Article

Elasticsearch: Creating a fuzzy search-as-you-type feature

hero-banner

Tutorial: How to Create a Fuzzy Search-as-you-type Feature with Elasticsearch and Django

Recently, I had to figure out how to implement a fuzzy search-as-you-type feature for one of our Django web APIs. I couldn’t find any comprehensive tutorial on how to build this specific feature, so I decided to combine multiple sources and document the path I ended up taking.

In this tutorial, we will be using the elasticsearch-dsl library to implement fuzzy search-as-you-type functionality into a Django web app. Elasticsearch-dsl is a high-level library around elasticsearch-py, which is a low-level library for interacting with Elasticsearch.

Randall Tateishi, Django wizard at Fresh, helped me with the high-level approach to implementing this feature.

Prerequisites

Before starting this tutorial, you should already be familiar with Docker, Django, and Django Rest Framework. There are many ways you can set this all up, but this was the path I ended up taking.

I’d recommend digging through the official Elasticsearch documentation and working through the tutorials there before attempting to use elasticsearch-dsl.

Step 1: Install Elasticsearch and elasticsearch-dsl

Add the following to requirements.txt.

requirements.txt

elasticsearch
elasticsearch-dsl

You may need to run docker-compose build to install the packages.

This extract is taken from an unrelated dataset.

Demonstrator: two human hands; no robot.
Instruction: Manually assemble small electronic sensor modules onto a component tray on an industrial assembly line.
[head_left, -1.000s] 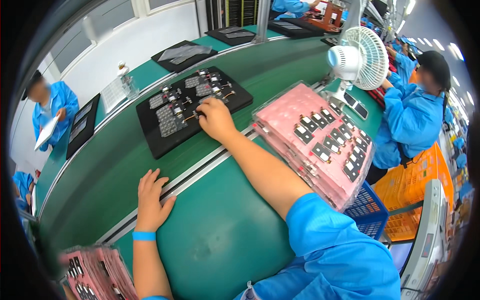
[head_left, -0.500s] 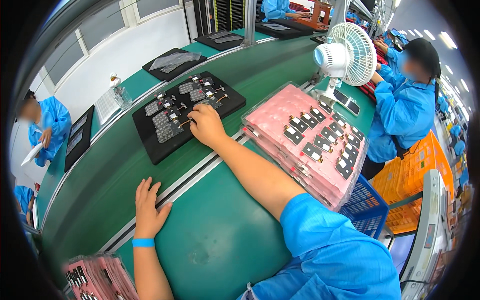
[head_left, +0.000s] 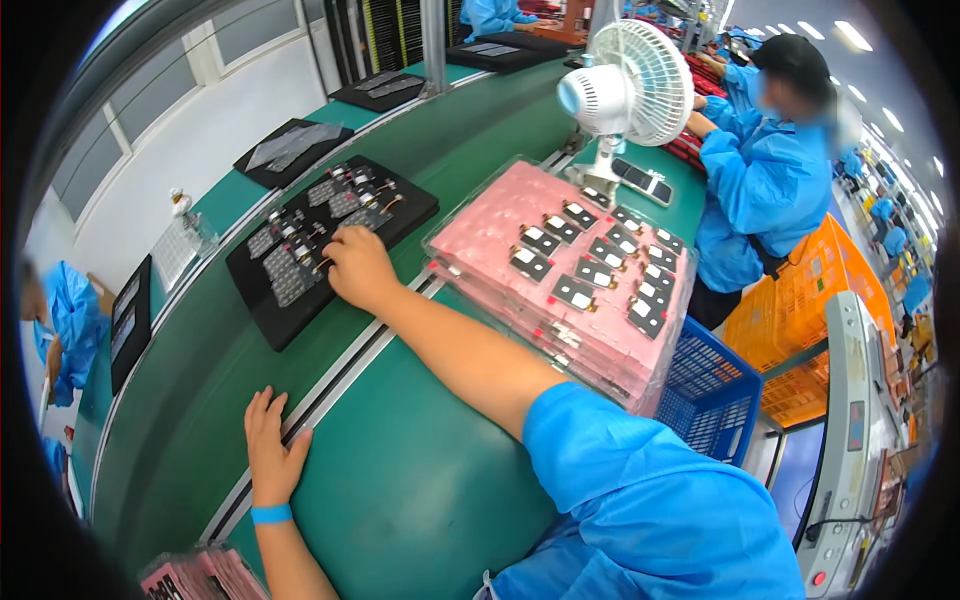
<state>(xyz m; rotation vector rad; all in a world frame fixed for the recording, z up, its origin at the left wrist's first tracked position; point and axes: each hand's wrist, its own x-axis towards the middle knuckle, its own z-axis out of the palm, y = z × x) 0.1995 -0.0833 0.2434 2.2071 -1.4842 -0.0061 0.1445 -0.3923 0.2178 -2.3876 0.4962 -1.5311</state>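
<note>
Nearest: part of a pile of pink trays (head_left: 195,578) at the lower left edge, cut off by the rim. Could be nudged by a backward pull of the left forearm (head_left: 290,560).

Next, left hand (head_left: 272,460), blue band (head_left: 271,514) at the wrist: laid palm-down across the metal rail (head_left: 345,368), fingers loosely spread toward the green belt (head_left: 180,400), thumb apart, seemingly holding nothing. Might get pinched at the rail in case of belt movement; cannot tell about any running.

Further out, right forearm (head_left: 450,340): stretched diagonally forward, passing near the larger pink tray stack (head_left: 475,225). Could bump its edge on a wide sideways swing, shifting flat dark parts (head_left: 530,263) on top.

Then right hand (head_left: 358,268): knuckles up, fingers bent down at the near right edge of the black pad (head_left: 262,315). Cannot tell whether pinching a lead or only touching; fingertips partly hidden. Just beyond and left, grey bubble-textured modules (head_left: 290,275) with thin leads, clustered on the pad. Would risk a bent lead from snagging; a skewed pad from pressing sideways.

Farthest: loose film (head_left: 290,148) on another dark pad. Could slide off after a knock.
</note>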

Step 2: Add Elasticsearch container to your docker setup

Your docker-compose.yml file should look something like this. When you run docker-compose up, it should automatically pull the official Elasticsearch image and spin up an Elasticsearch server.

docker-compose.yml

services:
  db:
    image: postgres
    environment:
      - POSTGRES_USER=fresh_artichoke
      - POSTGRES_PASSWORD=fresh_artichoke
      - POSTGRES_DB=fresh_artichoke
  web:
    build: .
    environment:
      - ENVIRONMENT=local
    env_file:
      - .env
    volumes:
      - .:/app
    ports:
      - 8000:8000
    depends_on:
      - db
      - elastic
    links:
      - db
  elastic:
    image: docker.elastic.co/elasticsearch/elasticsearch:6.1.1
    ports:
      - 9200:9200
      - 9300:9300
    expose:
      - "9200"
      - "9300"

Step 3: Verify the elasticsearch server is working

To do this, you can use curl, Postman, or any other http client of your choice. Hit https://127.0.0.1:9200/ with a GET request and make sure your response looks something like this:

{
    "name": "mO2x_2W",
    "cluster_name": "docker-cluster",
    "cluster_uuid": "KPapsLdrQSiwRJvQjJaFcg",
    "version": {
        "number": "6.1.1",
        "build_hash": "bd92e7f",
        "build_date": "2017-12-17T20:23:25.338Z",
        "build_snapshot": false,
        "lucene_version": "7.1.0",
        "minimum_wire_compatibility_version": "5.6.0",
        "minimum_index_compatibility_version": "5.0.0"
    },
    "tagline": "You Know, for Search"
}

If you see this, it means your Elasticsearch instance is up and running.

Step 4: Define a DocType for your model

For the purposes of this tutorial, assume you already have a model named Skill. Here, we will define a DocType for your Skill model. DocType is an elasticsearch-dsl abstraction for defining your Elasticsearch mappings. (A mapping is a way to define how your data should be indexed and how the search should behave.)

First we create an analyzer that tells us how we want the name field to be analyzed when it is indexed and searched. In this case, the edge_ngram option gives us the fuzziness factor, so we will still get back relevant results even when there is a typo. For more details on how that all works, check out the Elasticsearch docs.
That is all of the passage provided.